- Task directions: Reproduce the listing below exactly, except for its pictures.

- Opening Delimiter -

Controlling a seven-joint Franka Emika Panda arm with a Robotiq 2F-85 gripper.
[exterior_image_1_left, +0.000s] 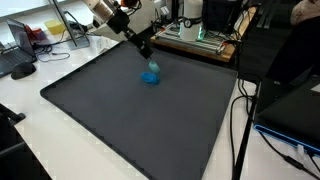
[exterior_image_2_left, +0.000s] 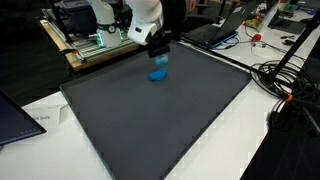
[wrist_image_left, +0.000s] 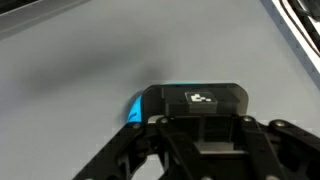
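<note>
A small blue object (exterior_image_1_left: 152, 76) is on the dark grey mat (exterior_image_1_left: 130, 120) near its far edge; it also shows in an exterior view (exterior_image_2_left: 158, 72). My gripper (exterior_image_1_left: 149, 64) points down right over it, as seen in both exterior views (exterior_image_2_left: 158, 55). In the wrist view the dark fingers (wrist_image_left: 192, 105) are drawn together around it, and only a blue sliver (wrist_image_left: 134, 110) shows at their left. The object is at or just above the mat; I cannot tell which.
A wooden board with electronics (exterior_image_1_left: 200, 40) stands behind the mat, also in an exterior view (exterior_image_2_left: 85, 42). Cables (exterior_image_1_left: 240, 120) run along the white table beside the mat. A laptop (exterior_image_2_left: 222, 30) and more cables (exterior_image_2_left: 285, 80) lie to the side.
</note>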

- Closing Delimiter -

- Answer section:
Controlling a seven-joint Franka Emika Panda arm with a Robotiq 2F-85 gripper.
[exterior_image_1_left, +0.000s] 
[exterior_image_2_left, +0.000s] 
[wrist_image_left, +0.000s] 
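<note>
A small blue object (exterior_image_1_left: 152, 76) is on the dark grey mat (exterior_image_1_left: 130, 120) near its far edge; it also shows in an exterior view (exterior_image_2_left: 158, 72). My gripper (exterior_image_1_left: 149, 64) points down right over it, as seen in both exterior views (exterior_image_2_left: 158, 55). In the wrist view the dark fingers (wrist_image_left: 192, 105) are drawn together around it, and only a blue sliver (wrist_image_left: 134, 110) shows at their left. The object is at or just above the mat; I cannot tell which.
A wooden board with electronics (exterior_image_1_left: 200, 40) stands behind the mat, also in an exterior view (exterior_image_2_left: 85, 42). Cables (exterior_image_1_left: 240, 120) run along the white table beside the mat. A laptop (exterior_image_2_left: 222, 30) and more cables (exterior_image_2_left: 285, 80) lie to the side.
</note>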

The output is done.